Me
parece que hace meses que no cuelgo nada en mi blog, y debe ser así, ahora
cuando cuelgue esta entrada me fijaré. Podría excusarme escribiendo sobre mi
maravilloso ordenador perdido para siempre por un corte brusco del suministro
eléctrico, y sería cierto. También lo es que ahora soy feliz propietaria de
otro más maravilloso todavía, con el que no hay forma de entenderme y duerme
sobre una mesa mientras utilizo uno viejo destinado para mis nietos hace ya
años. O, también podría colar la excusa de que ando medio enloquecida
corrigiendo la que será mi próxima publicación sobre costumbres. Pero todo lo
anterior serían sólo excusas.
La
realidad es que estoy preocupada, indignada (en fino), cabreada y acojonada (se
ajusta mejor a mi forma de expresarme). No sé si será por lo de la globalidad o
por el exceso de medios de información y por el hecho de que, por cualquiera de
ellos entran noticias, se cuelan en cuanto nos descuidamos, unas noticias
estremecedoras.
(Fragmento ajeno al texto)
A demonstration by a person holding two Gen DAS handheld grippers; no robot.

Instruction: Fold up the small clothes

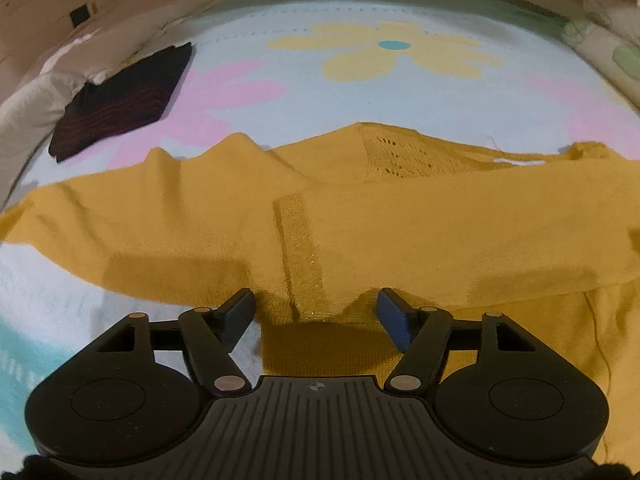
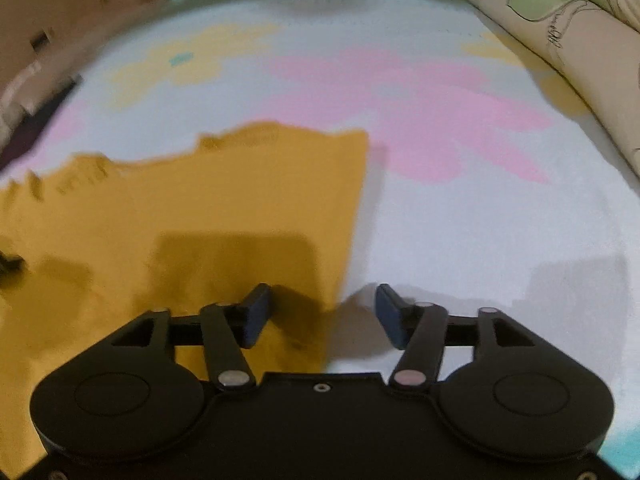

Es que estamos en la tercera guerra, sin duda ninguna. Por
cualquier rincón del mundo la gente mata con la misma naturalidad que se pela
una mandarina. Y mucha culpa, sí culpa, de lo que está sucediendo en el mundo
occidental (ese que a veces hemos denostado tanto, ¡la vieja Europa! ¡la puta
Europa!) la tiene nuestra generación. Si la de mis padres fue la perdida, la
nuestra, la de los que ahora caminamos por la sesentena, ha sido una generación
que tendrá que responder ante la historia por haber inculcado un respeto
desmedido hacia otras culturas y otras religiones que, como estamos viendo, no
merecen ni respeto, ni consideración. Porque si en nombre de esas culturas y,
sobre todo, de esas religiones, se mata, se quita la vida, todo lo que puedan
tener de respetable se pierde irremisiblemente.
Nunca
pensé que algún día estaría de acuerdo con lo que Oriana Fallaci escribió tras
los atentados del once de septiembre de hace más de catorce años. Nunca pensé
que algún día escribiría que muchos de nuestra generación no fuimos otra cosa
que unos progres de mierda, que la gauche divine barcelonesa era eso nada más,
una izquierda divina con sus miembros sentados en Bocaccio, combinado
alcohólico en mano, dándose coba unos a los otros, pensando que estaban
reescribiendo la historia, mientras ligaban entre ellos en una endogamia
cultural irrespirable, o algún poeta impregnado de ego escapándose en algún
momento para ir a buscar jovencitos por las calle húmedas del Barrio Chino
barcelonés. Nunca pensé que llegaría a escribir que la puta Europa es, en
realidad, nuestra casa común donde podemos escribir lo que nos dé la gana,
casarnos o no con quien nos dé la gana, despelotarnos en las manifestaciones,
tomar el sol en bolas, protestar por lo que no nos gusta, y reírnos de nuestra
sombra.
Y eso,
al menos eso, lo queremos seguir haciendo. Ya que otras consideraciones más
profundas, la angustia que estamos viviendo por la codicia de unos pocos, es
objeto de otros análisis. Pero al menos queremos seguir siendo libres en el día
a día, sin el miedo de que cualquier hijo de puta nos pueda abrir la yugular.
“Hola
pánico, adiós libertades”, titula la revista El Jueves una de sus portadas. No
se puede decir más con menos.
Análisis
profundos que se encargarán de hacer los herederos de nuestra generación,
educados en la tolerancia más exquisita (para algunos temas), en lo
políticamente correcto (¿qué es eso?), y que hallaran excusas y justificación
para los actos más abominables y las conductas más cerriles.
Conste
que pensaba escribir sobre Fátima Báñez (¿por qué no le hacen un análisis
psiquiátrico a esa mujer?) y sus rojos y azules, a treinta y ocho años de la
sacrosanta Constitución. ¡Vaya mundo! Como si la vida fuera un borrador.